Data shown:
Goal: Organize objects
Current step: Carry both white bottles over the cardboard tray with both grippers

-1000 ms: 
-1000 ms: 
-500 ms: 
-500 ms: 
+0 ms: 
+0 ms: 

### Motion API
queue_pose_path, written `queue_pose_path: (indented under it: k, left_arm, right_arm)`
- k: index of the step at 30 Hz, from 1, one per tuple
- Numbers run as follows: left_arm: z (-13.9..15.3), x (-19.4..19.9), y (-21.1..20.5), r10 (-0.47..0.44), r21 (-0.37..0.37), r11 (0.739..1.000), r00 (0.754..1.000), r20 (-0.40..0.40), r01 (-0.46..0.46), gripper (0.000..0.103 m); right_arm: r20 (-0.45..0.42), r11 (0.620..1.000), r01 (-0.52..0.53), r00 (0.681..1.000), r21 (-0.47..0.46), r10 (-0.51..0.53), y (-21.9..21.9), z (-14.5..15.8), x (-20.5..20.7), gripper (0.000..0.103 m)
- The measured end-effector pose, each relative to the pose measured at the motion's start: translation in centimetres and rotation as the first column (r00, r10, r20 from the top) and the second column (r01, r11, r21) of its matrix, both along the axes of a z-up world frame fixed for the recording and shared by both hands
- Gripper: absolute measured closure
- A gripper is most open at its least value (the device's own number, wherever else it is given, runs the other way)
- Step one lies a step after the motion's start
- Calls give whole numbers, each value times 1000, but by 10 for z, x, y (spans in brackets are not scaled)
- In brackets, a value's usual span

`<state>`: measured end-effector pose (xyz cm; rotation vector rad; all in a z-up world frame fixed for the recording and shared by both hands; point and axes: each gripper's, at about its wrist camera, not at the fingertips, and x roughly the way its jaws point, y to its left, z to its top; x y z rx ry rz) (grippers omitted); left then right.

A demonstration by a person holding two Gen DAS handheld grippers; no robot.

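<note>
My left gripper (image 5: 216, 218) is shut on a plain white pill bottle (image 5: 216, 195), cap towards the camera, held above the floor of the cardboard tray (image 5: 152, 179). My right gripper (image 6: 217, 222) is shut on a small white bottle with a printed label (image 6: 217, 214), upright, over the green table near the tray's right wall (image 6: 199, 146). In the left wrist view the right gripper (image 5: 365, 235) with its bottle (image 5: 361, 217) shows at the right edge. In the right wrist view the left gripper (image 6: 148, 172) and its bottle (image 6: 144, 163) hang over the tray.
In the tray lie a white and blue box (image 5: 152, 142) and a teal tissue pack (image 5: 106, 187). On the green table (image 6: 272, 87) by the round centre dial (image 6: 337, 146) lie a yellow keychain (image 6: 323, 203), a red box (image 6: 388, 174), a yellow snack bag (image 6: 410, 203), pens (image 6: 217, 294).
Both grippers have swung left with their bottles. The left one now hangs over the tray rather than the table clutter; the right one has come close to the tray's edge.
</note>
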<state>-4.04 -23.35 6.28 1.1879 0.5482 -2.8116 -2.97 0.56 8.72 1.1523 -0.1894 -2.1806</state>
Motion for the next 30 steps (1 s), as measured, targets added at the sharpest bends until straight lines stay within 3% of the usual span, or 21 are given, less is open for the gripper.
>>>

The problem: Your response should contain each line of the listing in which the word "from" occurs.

Written reply:
- k: index of the step at 30 Hz, from 1, one per tuple
- The measured end-effector pose, each relative to the pose measured at the motion's start: translation in centimetres and rotation as the first column (r00, r10, r20 from the top) and the second column (r01, r11, r21) of its matrix, both along the axes of a z-up world frame fixed for the recording and shared by both hands

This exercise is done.